Nike Sends A False Message Of Promoting Gender Equality

Molly Kennedy, Sports Editor

Air Force 1 shoes, Air Max, sweatshirts, sweatpants, even flip flops, Nike’s signature swoosh can be found in almost every teenager’s closet. Many kids grow up playing sports and wearing Nike, a brand that promotes athleticism and hard work. Nike for years has been promoting the powerful message of female equality and advertising strong and powerful female athletes. Although Nike promotes female equality through advertisements and ads, their discriminatory actions speak louder.

Nike commercials over recent years have promoted female empowerment, and the idea that female athletes are strong, which drove young girls, and women to buy their products and promote female empowerment. More recently in an op-ed done by The New York Times, Mary Cain, a female professional runner came out about the abuse she experienced in her training club, Nike Oregon Project. The Nike Oregon Project is an elite training club of long-distance runners, that train for world championships and the Olympics. At age 17, Cain became the youngest American Track and Field athlete to make the World Championship team. In 2013, when Cain first joined the Nike Oregon Project, “an all-male Nike staff became convinced that for me to get better, I had to become thinner and thinner and thinner,” said Mary Cain in a video produced by The New York Times in November of 2019. Due to Cain not eating enough her training suffered, along with her races. “He would usually weigh me in front of my teammates and publicly shame me if I wasn’t hitting weight,” said Mary Cain while referring to her coach. Due to Cain pushing herself too much in practice she developed R.E.D. syndrome, which caused her to not menstruate for three years which lead to her breaking five bones because her body was not producing enough calcium. Cain did not come out regarding the abusive training she endured along with the development of depression, suicidal thoughts, and even self-harming herself until three years after she left the Nike Oregon Project. Before she left Cain claimed, “I wasn’t even trying to make the Olympics anymore I was trying to survive.” After being charged for a doping scandal Salazar was banned from track and field for four years shortly before Cain announced allegations of abuse. Other female athletes came out with similar stories as Cain’s of intense diets, and weigh-ins and other forms of physical and mental abuse by Salazer. 
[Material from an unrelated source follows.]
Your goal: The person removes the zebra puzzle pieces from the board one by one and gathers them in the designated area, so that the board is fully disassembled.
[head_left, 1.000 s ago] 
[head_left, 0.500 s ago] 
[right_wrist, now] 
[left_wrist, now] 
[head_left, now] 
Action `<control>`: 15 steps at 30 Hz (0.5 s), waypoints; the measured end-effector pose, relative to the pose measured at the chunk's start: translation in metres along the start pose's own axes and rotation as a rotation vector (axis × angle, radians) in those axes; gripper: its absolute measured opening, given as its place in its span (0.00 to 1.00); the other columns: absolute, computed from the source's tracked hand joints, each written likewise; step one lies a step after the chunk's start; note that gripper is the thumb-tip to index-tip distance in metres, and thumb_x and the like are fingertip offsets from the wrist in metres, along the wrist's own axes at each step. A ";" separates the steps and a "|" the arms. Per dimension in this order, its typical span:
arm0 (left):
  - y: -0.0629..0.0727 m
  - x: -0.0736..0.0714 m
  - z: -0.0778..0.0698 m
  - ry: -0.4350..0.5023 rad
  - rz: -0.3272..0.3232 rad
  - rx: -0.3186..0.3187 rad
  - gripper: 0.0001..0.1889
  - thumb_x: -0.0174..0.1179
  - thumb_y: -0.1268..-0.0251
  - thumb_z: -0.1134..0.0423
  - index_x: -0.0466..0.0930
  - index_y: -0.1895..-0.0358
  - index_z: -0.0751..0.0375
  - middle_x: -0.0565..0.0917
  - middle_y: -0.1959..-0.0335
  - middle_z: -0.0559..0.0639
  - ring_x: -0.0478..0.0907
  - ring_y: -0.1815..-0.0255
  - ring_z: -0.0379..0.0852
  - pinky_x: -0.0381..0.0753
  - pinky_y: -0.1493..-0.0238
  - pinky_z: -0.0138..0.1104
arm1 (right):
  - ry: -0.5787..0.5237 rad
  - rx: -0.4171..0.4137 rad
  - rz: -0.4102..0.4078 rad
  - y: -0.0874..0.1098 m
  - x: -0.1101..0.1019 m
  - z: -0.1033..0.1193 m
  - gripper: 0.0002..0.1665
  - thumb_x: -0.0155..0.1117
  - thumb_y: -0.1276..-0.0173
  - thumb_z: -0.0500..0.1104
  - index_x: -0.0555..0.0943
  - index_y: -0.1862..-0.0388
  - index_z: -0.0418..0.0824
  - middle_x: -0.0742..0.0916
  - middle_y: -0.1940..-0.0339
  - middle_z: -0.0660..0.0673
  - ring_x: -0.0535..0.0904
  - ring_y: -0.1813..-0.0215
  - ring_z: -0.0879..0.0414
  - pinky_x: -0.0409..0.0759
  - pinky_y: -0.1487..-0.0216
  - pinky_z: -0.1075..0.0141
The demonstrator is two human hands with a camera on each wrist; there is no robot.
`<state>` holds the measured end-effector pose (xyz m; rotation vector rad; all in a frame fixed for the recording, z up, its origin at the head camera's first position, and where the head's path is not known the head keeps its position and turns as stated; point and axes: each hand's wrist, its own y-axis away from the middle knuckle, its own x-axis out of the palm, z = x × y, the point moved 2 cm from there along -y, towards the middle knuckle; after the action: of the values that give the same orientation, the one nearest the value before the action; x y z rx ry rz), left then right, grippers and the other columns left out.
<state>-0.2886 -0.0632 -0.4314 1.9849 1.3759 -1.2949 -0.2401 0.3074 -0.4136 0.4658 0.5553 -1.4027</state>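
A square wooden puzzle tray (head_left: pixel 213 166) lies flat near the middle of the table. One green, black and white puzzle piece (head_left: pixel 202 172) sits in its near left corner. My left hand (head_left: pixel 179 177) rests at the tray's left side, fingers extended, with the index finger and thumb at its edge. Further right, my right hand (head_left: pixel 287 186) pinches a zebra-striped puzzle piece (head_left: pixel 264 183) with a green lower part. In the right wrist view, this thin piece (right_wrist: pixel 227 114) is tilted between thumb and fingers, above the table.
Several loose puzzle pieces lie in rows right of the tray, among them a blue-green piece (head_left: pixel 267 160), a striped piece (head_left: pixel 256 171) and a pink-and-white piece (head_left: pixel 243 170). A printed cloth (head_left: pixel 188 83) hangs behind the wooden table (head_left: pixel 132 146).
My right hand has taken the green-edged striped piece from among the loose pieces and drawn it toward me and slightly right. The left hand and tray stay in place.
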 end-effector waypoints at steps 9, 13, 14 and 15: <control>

On December 9th, two days after Cain’s allegations, hundreds of Nike employees protested the company for backing up Alberto Salazer. Nike soon broke their silence about two days after Cain’s allegations and their employees protesting. They announced they would investigate Cain’s allegations, however, Salazar denied all allegations being made against him. As a Nike endorsed the project, Nike should take responsibilities for their coaching staff and ensure a safer environment for future runners. “I got caught in a system designed by and for men which destroys the bodies of young girls,” said Mary Cain. 

In other cases, Nike has taken away the salary of their sponsored pregnant athletes. According to Statistica, in 2019 Nike was valued at $32.4 billion, therefore the idea that they could not afford to provide their pregnant female athletes with a salary is unreal. In 2010, Olympian Kara Goucher got pregnant and soon learned that Nike would discontinue paying her until she started racing again. She was then scheduled to run a half marathon three months after giving birth, due to her early comeback after birth she experienced hip injuries. Her son also became very ill soon after he was born, and she was still forced to continue her training. In another case, Olympian and mother of two, Alysia Montano raced while 8 months pregnant in order to combat the idea pregnant women can’t exercise. After Montano told her sponsor Nike she wanted to continue her career and have a baby, Nike responded with, “Simple, we’ll just pause your contract and stop paying you,” along with her sponsors leaving “the US Olympic committee strips us of our health insurance if we do not stay at the top of our game during our pregnancy,” claimed Montano. In 2018, Allyson Felix, a 9-time Olympic medalist, and an 11-time world champion was offered a 70% pay reduction after giving birth to her daughter. This was because she would not be at the top of her performance after giving birth. “Putting really strict requirements on our returning to competition takes away from our mothering, it can jeopardize our health,” said Felix in an interview with The New York Times. All these women and more have been speaking out to help future generations of female athletes. 

For a brand that preaches female equality in athletics, it is sad knowing they refuse to insure pregnant women. Congress, Nike workers, the public, and female athletes who experienced this first hand all came out against Nike to support change. On August 12th, 2019, Nike designed a new contract that provides pregnant athletes 18 months of pay around pregnancy. Why does it require so many people’s attention in order to create change? 

There are deep underlying issues in how many people are able to empathize with athletes like Mary Cain. In athletics, there is a distinction between abuse and hard work, and Nike is aware of who they hire, and it was seen in Mary Cain’s performances after she joined Oregon Project there was an underlying issue. 

Using female athletes for publicity and telling girls to “Dream Crazier” is a misguiding slogan that Nike holds. Companies are not expected to be perfect, however, do not promote female justice if you are not willing to pay pregnant women, or take responsibility for multiple allegations by girls in a project endorsed by your company.